The ‘Black Country’ landscape was defined in the late eighteenth century by coalmining iron-smelting and canal-building. After centuries of deforestation and coalmining, the valley in Cannock Chase was dammed and flooded in 1797 to create the reservoir now known as Chasewater. This was a time of radical change from an agricultural to an industrial way of life, and within relations between the people who owned natural resources and the people who made them into commodities. From the outset, coal-mining transformed the landscape and began industrial society’s dependence on fossil fuel, which continues to drive the consumerist ideology today.
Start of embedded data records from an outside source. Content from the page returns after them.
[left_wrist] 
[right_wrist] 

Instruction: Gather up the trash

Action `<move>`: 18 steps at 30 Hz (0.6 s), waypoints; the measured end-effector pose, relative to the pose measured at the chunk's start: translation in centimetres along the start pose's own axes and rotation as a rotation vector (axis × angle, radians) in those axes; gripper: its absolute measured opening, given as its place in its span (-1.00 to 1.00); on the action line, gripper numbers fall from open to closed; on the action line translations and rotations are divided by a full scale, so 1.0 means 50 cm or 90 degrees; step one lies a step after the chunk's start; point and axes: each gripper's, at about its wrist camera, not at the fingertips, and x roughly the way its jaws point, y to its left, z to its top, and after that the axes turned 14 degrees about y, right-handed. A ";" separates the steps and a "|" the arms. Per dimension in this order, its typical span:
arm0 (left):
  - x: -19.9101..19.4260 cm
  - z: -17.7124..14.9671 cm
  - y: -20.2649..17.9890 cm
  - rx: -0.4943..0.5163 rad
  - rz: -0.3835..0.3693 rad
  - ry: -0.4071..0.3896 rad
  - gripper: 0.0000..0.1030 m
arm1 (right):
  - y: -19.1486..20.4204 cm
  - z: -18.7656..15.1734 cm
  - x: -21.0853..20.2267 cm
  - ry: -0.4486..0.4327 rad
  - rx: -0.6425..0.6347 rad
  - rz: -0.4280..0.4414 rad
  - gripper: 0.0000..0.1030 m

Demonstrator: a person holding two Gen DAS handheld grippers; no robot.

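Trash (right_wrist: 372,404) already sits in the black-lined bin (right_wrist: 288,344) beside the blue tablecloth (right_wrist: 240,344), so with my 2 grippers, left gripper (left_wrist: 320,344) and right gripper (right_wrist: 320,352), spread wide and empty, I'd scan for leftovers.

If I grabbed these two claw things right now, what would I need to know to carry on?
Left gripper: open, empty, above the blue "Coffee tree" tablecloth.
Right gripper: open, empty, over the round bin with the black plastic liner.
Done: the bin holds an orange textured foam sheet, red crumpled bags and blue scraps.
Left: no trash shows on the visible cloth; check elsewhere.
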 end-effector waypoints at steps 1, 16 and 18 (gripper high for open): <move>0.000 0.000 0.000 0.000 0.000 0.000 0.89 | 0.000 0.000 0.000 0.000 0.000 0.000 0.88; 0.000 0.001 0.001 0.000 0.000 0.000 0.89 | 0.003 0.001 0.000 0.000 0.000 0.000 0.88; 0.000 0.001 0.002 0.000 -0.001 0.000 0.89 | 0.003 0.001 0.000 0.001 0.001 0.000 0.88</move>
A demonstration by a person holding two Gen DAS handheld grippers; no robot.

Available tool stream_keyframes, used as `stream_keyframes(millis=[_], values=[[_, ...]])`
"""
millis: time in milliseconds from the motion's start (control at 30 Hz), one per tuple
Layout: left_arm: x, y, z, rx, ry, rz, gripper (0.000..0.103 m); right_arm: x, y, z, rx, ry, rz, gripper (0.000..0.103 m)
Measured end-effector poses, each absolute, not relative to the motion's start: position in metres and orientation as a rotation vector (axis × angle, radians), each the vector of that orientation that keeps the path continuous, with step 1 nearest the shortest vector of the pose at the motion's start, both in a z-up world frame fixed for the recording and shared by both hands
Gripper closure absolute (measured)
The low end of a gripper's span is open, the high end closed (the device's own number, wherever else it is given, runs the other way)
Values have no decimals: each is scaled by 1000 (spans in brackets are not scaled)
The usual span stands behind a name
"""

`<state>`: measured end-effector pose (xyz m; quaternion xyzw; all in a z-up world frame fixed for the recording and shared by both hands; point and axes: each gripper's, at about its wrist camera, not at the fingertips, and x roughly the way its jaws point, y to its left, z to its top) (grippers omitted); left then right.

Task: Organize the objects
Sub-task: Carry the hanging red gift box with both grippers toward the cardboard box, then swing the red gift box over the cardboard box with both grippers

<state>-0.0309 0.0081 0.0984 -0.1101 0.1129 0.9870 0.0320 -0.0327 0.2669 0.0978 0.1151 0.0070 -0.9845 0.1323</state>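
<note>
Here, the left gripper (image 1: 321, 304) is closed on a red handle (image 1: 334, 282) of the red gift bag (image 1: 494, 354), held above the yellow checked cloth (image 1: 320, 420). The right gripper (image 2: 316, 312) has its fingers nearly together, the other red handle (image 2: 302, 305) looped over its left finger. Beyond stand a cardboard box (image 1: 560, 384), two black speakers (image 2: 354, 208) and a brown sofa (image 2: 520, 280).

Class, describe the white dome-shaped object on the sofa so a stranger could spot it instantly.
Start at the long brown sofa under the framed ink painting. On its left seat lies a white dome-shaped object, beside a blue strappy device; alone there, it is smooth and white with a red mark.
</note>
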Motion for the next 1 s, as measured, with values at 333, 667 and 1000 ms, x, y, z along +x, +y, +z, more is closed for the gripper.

Coming up for Air contrasts with the Romantic tradition of the architectural ‘folly’ in the landscaped grounds of an English country house. Standing directly in the waters, the sculpture would be poised between suggestions of submersion and re-emergence. The object and its silhouette, shadow and reflection might bring together ideas of permanence with change, and perhaps operate as a metaphor for both loss and discovery.

Coming up for Air is the title of a novel by George Orwell, whose writing reached across class divisions — in this case to warn against the dangers of complacency, narrow materialism and short-term thinking. The novel centres on the narrator’s journey through the Modern landscape of England in 1939, to re-visit a pond, which for him had come to symbolize a lost paradise of youthful optimism and pristine nature.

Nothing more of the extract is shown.